Though not nearly as horrible, the same can be said for the libraries and executable binaries of the game logic. This variable was added, well, here’s that entire binary file with the change (not just the change). Binaries tend to be a lot smaller than the assets so it’s less problematic.
The entirety of the game content is likely stored in a handful (maybe a few dozen at most) dataset files, so if any one of them change for any reason, end users now need to download 5-10% of the installed size of the game, to get the update.
Is there a better way? Probably. But it may be too complex to accomplish. Basically write a small patching program to unpack the dataset, replace/insert the new assets, then repack it. It would reduce the download size, but increase the amount of work the end user system needs to do for the update, which may or may not be viable depending on the system you’ve made the game for. PC games should support it, but what happens if you’re coding across PC, Xbox, PlayStation, and Nintendo switch? Do those consoles allow your game the read/write access they need to the storage to do the unpacking and repacking? Do they have the space for that?
It becomes a risk, and doing it the way they are now, if you have enough room to download the update, then no more space is needed, since the update manager will simply copy the updated dataset entirely, over the old one.
It’s a game of choices and variables, risks and rewards. Developers definitely don’t want to get into the business of custom updates per platform based on capabilities, so you have to find a solution that works for everyone who might be running the game. The current solution wastes bandwidth, but has the merit of being cross compatible, and consistent. The process is the same for every platform.
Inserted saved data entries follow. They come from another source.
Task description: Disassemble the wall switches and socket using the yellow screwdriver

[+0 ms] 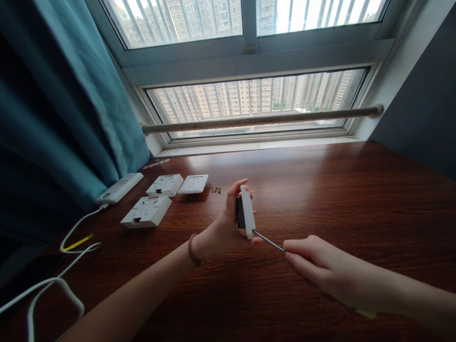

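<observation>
Above the middle of the table, my left hand (230,221) grips a white wall socket panel (248,211) with a black back, held on edge. My right hand (317,261) is closed around a screwdriver, whose thin metal shaft (269,241) points up and left. The tip of the shaft meets the panel's lower edge. Most of the screwdriver's handle is hidden in the palm; a yellowish-green end (365,313) shows below the wrist. Beyond my left hand lie several small screws (216,190) and another white socket panel (193,184).
Two white mounting boxes (147,212) sit on the left of the brown wooden table (338,194). Farther left are a white power bank (120,188), its white cable (80,221) and a yellow strip (79,242). A blue curtain (74,95) hangs there; a window rail (263,121) spans the back.
</observation>
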Motion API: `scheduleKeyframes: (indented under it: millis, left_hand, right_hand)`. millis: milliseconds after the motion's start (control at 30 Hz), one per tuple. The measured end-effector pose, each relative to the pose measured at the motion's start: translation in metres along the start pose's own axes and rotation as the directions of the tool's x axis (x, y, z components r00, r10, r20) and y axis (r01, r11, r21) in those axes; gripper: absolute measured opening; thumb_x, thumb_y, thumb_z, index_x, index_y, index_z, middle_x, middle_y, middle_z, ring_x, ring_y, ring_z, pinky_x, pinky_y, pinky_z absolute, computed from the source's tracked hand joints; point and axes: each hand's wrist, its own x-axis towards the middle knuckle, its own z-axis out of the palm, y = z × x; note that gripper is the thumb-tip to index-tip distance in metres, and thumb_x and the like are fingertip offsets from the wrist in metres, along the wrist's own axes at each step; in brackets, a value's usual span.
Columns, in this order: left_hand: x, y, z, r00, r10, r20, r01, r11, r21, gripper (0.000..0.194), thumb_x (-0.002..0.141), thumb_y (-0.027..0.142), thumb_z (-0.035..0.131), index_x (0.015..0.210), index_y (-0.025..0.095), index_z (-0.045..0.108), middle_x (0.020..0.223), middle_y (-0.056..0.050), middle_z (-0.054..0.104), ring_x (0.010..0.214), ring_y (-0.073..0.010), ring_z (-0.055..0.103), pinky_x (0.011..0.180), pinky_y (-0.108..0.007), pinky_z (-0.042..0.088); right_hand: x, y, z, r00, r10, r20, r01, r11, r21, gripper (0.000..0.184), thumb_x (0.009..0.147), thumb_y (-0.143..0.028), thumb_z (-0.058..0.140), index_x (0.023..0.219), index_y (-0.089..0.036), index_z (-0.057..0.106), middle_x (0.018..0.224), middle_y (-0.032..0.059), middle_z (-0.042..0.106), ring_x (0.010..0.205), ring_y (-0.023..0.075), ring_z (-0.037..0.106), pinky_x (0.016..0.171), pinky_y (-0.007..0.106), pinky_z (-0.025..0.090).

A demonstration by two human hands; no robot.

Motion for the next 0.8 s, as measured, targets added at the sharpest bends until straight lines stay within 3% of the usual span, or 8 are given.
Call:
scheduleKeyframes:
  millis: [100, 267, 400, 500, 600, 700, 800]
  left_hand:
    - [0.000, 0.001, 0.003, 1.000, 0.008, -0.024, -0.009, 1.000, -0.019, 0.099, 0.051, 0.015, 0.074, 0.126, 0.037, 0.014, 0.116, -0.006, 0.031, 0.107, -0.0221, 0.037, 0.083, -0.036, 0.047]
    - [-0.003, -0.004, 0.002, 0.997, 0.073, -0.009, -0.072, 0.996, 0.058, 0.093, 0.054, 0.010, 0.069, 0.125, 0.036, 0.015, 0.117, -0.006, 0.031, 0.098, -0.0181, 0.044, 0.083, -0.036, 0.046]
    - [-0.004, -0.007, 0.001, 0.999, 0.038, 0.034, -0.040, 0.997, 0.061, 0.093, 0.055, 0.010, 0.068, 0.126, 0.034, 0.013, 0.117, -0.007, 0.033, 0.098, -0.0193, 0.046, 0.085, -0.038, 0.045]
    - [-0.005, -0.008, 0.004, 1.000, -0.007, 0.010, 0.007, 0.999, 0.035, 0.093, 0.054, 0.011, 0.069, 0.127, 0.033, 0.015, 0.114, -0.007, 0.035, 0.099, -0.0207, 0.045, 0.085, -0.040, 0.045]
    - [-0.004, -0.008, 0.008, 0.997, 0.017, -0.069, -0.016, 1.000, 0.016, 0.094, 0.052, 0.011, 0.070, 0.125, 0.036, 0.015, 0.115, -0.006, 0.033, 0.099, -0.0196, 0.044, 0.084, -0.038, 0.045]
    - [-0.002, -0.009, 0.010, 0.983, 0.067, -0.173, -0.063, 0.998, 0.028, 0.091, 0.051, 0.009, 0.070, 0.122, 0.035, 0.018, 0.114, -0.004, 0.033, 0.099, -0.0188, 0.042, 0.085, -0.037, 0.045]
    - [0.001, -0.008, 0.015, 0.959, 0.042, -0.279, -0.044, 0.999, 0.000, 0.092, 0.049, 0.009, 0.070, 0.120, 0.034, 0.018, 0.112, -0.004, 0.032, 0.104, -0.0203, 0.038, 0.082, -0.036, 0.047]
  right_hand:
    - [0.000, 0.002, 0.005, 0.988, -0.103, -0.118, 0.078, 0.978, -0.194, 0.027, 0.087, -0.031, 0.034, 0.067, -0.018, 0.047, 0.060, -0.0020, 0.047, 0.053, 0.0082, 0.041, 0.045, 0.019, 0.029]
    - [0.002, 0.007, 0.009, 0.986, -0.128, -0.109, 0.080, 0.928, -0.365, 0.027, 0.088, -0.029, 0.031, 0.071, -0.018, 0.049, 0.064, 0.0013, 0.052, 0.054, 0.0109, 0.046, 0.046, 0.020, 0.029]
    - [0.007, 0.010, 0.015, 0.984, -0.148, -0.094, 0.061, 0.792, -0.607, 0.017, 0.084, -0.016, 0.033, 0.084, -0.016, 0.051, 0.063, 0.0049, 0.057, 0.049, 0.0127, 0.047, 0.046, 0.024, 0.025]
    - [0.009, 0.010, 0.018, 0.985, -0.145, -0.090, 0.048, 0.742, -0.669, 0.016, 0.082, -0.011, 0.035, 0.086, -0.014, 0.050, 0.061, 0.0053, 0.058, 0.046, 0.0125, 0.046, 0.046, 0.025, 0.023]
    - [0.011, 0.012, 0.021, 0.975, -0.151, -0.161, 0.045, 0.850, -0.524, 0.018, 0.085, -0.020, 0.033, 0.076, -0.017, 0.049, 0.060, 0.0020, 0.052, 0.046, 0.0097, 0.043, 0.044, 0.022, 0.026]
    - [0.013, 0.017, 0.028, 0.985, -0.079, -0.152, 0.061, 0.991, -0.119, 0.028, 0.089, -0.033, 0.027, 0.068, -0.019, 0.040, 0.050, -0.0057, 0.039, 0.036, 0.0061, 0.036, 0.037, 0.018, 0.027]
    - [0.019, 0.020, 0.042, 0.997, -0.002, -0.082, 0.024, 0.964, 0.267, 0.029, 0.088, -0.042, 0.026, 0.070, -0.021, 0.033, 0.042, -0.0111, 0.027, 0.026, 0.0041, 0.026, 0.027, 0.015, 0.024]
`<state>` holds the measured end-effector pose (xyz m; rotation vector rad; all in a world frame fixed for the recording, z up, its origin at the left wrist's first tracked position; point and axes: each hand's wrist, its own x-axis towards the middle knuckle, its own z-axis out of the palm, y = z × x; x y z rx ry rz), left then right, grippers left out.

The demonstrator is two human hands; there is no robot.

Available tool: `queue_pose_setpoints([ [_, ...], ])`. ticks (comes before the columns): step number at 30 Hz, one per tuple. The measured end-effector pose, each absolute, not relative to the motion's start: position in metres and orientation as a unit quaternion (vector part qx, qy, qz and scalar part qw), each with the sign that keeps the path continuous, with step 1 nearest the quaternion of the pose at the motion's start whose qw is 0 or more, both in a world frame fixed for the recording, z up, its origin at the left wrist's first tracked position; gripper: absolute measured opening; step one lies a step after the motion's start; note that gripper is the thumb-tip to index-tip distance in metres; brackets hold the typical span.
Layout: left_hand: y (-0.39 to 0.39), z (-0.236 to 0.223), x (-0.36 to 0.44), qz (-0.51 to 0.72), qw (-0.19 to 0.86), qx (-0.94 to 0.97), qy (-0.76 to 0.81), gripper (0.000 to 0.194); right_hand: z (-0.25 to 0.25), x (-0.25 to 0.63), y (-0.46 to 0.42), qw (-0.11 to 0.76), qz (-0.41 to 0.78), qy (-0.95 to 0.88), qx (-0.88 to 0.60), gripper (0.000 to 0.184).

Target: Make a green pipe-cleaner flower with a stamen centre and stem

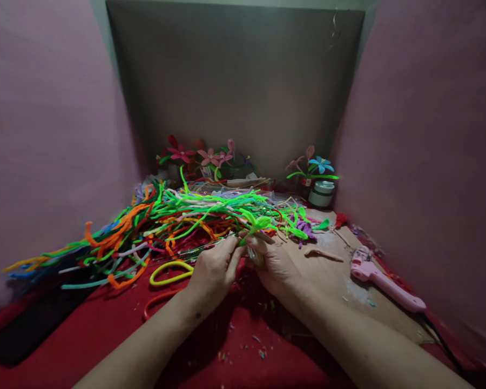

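A bright green pipe-cleaner piece with several leaf-like loops (256, 222) stands up from my fingertips at the middle of the table. My left hand (217, 263) pinches its lower end between thumb and fingers. Close against it, my right hand (276, 266) is closed too, its fingertips at the same green piece. A small pale, yellowish thing (256, 257) shows inside the right hand; its kind is hard to make out. Just behind both hands lies a heap of coloured pipe cleaners (222, 208), mostly green, orange and white.
Left of my hands are a yellow loop (170, 273) and a red loop (156, 303). A pink hot glue gun (384, 281) rests on cardboard (328, 270) at the right. Pipe-cleaner flowers (208, 156) and a small jar (321, 194) stand at the back. A dark flat object (28, 329) lies left.
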<state>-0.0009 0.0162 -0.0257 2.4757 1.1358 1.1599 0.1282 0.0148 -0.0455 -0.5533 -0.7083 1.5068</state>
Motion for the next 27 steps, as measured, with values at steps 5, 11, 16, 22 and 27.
queue_pose_setpoints([
  [5,0.018,-0.035,-0.003,0.358,-0.025,0.851,0.383,0.017,-0.04,0.124,0.011,0.655,0.649,-0.303,-0.241,0.016],
  [11,0.02,-0.036,-0.003,0.344,-0.066,0.855,0.384,0.023,-0.043,0.122,0.008,0.65,0.633,-0.312,-0.281,0.018],
  [16,0.018,-0.031,0.0,0.398,0.02,0.835,0.379,0.022,-0.043,0.122,0.007,0.657,0.613,-0.337,-0.28,0.015],
  [22,0.016,-0.018,0.003,0.426,0.304,0.752,0.4,0.023,-0.039,0.125,0.006,0.646,0.581,-0.413,-0.273,0.011],
  [27,0.016,-0.012,0.001,0.423,0.533,0.633,0.369,0.03,-0.036,0.127,0.005,0.629,0.599,-0.417,-0.268,0.014],
])
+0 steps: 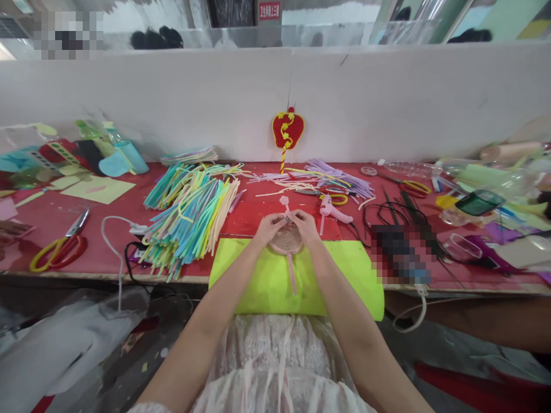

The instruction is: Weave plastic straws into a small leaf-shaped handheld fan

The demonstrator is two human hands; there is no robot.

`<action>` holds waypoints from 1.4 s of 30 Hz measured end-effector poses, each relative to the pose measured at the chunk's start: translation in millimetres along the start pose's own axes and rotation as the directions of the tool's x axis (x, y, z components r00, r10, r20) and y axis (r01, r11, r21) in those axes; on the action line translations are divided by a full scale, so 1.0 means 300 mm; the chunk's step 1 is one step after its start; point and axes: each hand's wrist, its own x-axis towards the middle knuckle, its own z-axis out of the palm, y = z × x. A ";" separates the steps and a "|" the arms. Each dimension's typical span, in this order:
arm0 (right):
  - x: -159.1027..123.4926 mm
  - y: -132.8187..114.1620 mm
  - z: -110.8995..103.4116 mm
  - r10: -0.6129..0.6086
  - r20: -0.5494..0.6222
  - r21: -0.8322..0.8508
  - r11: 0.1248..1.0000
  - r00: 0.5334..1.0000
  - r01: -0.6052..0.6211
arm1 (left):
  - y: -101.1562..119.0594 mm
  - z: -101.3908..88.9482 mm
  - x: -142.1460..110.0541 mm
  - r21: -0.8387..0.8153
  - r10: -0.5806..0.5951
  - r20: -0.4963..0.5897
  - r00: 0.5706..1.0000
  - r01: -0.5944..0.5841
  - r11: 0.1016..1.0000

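Observation:
My left hand (270, 226) and my right hand (305, 225) meet at the top edge of a flat, round pink fan (286, 242) of coiled fuzzy pipe cleaner, fingers of both closed in a pinch. A pink pipe-cleaner flower (284, 201) on a short stem sticks up between the fingertips. Which fingers grip that stem I cannot tell. The fan's pink handle (293, 276) points toward me over a yellow-green sheet (344, 275) that hangs over the table edge. Fingers cover the fan's upper rim.
Left lie a bundle of coloured pipe cleaners (193, 212) and scissors (64, 246). Behind the hands are purple pipe cleaners (340, 178), a pink glue gun (338, 212) and a red-and-yellow fan (287, 131) standing upright by the white partition (193, 103). Another person's hand (12, 230) shows far left.

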 end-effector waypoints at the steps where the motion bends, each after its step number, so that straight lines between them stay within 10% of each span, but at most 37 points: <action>1: -0.001 -0.002 0.001 0.009 -0.013 0.017 1.000 1.000 -0.009 | 0.002 0.002 -0.001 0.024 0.020 0.004 1.000 -0.020 1.000; 42: 0.005 0.017 0.014 0.035 -0.064 -0.062 0.997 0.997 -0.039 | -0.004 -0.007 -0.001 0.346 0.211 -0.154 0.965 -0.148 0.927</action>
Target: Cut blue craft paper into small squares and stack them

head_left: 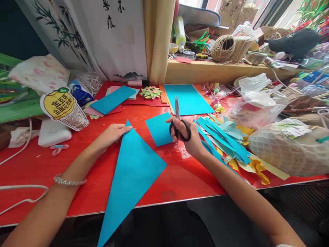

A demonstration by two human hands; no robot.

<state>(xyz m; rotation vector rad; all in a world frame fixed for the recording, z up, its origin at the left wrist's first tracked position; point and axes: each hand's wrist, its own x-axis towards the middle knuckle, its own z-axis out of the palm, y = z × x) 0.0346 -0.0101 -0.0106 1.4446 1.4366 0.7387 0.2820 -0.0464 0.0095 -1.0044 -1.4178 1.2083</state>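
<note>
Between thumb and fingers, my left hand (117,133) pinches the top corner of a large blue paper triangle (135,168). The sheet's long lower tip hangs over the front edge of the table. In my right hand (189,137) is a pair of black-handled scissors (177,106), blades pointing up and away from the paper I hold. Just under and left of the scissors lies a small blue paper square (159,128), flat on the table. To the right of that hand is a pile of blue, yellow and pale paper strips (226,137).
The red table (87,171) holds stacked blue sheets (190,99), folded blue paper (115,99) and a green paper flower (150,92) at the back. A white charger box (54,132) and cable are left; a netted bag (285,147) is right. The sill carries twine (223,48).
</note>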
All I know is that I own both D3 and D4 (as well as others), and I’m not playing either.
I played through the story of D4, and started a seasonal character and everything and I just stopped playing.
My main gripe is that my character rarely feels powerful. With level scaling in D4, enemies are consistently at or above my level. I level up, and nothing changes, the enemies level up with me. I might as well not be leveling, just unlocking my more advanced abilities… the only time I feel the difference in power between me and my enemies is when they flatten me without effort. Then I realize they’re 3-5 levels above me, elite, and I’m like, oh yeah, that makes sense.
Basically, I’m almost never a higher level than my enemies. I’m always the same level or significantly lower level, so I have to be done kind of expert to dodge everything they throw at me and I’m just trying to play a dumb game.
I switched to something else where I can pick the difficulty, and I play on the easier modes, I’m not playing games to get clobbered all the time, I just want to kill some stuff, do the things that need doing and get my dopamine hit and move on. D4 is a constant struggle. It gives me anxiety.